This first appeared in June 2013 during a short semester teaching abroad in London.
The raven bothered me. Walking through Highgate Cemetery in the late afternoon with a small group of students looking for the graves of one of my favorite authors (Douglas Adams), and some guy named Marx (not Groucho, the serious one who worried more about the fate of the proletariat than he did of proper beard maintenance), a raven’s caw split the stillness of this ancient, vine-covered final resting place of roughly 170,000 people.
I froze and looked around.
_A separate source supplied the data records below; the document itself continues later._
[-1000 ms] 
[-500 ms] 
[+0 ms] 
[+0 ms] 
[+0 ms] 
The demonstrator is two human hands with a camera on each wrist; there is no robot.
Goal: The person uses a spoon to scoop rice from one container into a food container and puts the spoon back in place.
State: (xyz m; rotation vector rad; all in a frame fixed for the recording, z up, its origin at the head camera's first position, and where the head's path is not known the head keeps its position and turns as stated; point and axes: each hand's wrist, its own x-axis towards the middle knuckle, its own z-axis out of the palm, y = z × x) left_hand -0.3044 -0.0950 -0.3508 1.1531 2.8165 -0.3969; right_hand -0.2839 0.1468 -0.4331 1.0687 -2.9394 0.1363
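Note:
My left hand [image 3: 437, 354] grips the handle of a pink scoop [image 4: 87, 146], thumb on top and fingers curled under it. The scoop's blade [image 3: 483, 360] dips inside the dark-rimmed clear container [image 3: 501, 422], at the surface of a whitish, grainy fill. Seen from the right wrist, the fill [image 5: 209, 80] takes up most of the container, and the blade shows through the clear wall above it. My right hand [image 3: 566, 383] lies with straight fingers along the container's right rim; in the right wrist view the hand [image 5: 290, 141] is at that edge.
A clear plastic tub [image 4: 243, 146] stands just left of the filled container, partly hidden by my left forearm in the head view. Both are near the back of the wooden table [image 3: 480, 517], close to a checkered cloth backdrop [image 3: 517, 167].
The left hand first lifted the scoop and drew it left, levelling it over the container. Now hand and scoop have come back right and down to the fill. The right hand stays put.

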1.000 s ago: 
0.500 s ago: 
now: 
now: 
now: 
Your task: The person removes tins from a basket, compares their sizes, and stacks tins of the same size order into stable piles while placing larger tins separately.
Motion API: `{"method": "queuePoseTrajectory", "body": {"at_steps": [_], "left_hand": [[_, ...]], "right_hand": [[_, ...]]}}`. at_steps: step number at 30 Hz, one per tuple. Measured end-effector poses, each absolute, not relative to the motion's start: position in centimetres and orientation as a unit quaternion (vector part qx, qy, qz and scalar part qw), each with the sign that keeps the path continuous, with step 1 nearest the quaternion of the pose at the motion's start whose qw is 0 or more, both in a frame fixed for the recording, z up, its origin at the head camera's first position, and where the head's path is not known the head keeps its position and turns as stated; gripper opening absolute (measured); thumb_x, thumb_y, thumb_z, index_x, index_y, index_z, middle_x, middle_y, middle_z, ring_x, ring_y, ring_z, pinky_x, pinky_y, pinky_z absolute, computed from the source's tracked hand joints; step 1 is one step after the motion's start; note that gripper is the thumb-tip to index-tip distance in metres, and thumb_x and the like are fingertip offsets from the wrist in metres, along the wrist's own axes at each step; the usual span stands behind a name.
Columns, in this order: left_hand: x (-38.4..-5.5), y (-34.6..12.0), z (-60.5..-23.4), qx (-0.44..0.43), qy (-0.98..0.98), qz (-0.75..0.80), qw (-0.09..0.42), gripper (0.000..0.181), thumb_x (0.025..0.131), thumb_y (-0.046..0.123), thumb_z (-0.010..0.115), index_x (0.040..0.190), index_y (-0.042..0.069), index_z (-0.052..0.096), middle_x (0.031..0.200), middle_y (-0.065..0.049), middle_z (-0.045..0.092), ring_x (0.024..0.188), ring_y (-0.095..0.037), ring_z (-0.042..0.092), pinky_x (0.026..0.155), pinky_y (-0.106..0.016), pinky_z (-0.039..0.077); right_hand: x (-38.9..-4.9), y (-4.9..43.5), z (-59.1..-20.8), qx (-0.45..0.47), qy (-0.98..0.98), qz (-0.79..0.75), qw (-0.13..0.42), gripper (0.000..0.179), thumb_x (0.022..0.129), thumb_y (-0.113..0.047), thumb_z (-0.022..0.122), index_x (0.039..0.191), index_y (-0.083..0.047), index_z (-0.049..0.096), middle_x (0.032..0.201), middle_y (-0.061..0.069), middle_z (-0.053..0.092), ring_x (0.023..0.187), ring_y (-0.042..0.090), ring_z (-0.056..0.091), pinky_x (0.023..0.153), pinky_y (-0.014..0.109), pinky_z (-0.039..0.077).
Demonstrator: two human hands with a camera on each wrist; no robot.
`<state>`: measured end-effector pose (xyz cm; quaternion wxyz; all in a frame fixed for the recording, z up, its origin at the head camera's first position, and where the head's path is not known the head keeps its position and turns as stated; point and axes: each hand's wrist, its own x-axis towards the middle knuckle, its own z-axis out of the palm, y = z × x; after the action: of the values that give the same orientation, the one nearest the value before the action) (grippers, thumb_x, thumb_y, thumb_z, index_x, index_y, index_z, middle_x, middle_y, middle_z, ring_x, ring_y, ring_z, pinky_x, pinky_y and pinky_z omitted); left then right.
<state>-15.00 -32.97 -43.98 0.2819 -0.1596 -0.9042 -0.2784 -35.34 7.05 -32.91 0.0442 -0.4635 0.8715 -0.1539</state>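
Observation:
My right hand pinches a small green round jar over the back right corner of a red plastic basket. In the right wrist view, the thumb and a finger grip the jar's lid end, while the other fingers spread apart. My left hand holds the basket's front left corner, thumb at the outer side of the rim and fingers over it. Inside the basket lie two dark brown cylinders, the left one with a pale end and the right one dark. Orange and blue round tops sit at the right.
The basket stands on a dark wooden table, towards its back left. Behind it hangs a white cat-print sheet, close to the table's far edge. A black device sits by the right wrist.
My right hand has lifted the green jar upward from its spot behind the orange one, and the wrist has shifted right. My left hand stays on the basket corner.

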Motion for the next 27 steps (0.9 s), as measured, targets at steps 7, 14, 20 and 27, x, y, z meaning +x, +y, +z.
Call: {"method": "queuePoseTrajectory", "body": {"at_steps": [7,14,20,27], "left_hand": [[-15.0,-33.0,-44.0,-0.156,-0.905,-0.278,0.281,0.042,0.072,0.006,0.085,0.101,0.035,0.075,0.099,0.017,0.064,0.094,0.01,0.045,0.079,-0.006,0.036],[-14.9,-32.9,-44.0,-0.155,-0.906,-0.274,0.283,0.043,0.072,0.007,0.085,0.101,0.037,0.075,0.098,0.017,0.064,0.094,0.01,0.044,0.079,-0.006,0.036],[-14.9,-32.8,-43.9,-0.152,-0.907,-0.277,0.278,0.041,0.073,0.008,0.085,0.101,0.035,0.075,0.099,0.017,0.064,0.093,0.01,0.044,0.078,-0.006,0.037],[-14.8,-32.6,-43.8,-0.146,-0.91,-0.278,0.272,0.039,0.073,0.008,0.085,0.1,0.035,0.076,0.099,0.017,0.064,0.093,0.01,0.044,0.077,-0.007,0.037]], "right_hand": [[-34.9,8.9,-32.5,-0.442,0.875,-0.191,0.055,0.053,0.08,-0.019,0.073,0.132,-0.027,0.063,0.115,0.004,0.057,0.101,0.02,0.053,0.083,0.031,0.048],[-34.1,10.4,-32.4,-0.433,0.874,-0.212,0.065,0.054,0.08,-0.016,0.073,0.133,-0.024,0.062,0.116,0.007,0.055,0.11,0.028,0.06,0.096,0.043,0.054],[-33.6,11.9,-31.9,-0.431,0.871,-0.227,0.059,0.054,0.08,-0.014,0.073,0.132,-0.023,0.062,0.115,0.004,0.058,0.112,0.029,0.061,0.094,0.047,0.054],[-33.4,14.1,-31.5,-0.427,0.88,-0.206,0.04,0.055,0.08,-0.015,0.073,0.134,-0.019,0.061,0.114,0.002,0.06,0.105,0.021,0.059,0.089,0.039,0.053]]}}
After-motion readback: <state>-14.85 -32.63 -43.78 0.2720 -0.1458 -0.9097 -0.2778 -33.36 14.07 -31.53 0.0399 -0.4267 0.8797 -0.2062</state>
Nothing.
The raven, an intelligent, three-pound creature marked by legend to signal the end of the British Empire if the flock left the Tower of London (only about six are left there), was really, really close. But, scanning the heavy deciduous canopy that loomed over about 53,000 gravestones, this black bird, as big as a small dog, was invisible. Was it even there at all? This was the only time the harbinger of death cawed during my trip to the cemetery and I got more nervous with each step.
Then my chewing gum crunched. “Ouch,” I said, spitting gum into my hand. Bits of silver dotted the green glob. Are you kidding me? I stuck my tongue into the hole in my tooth just to be sure. I lost a filling?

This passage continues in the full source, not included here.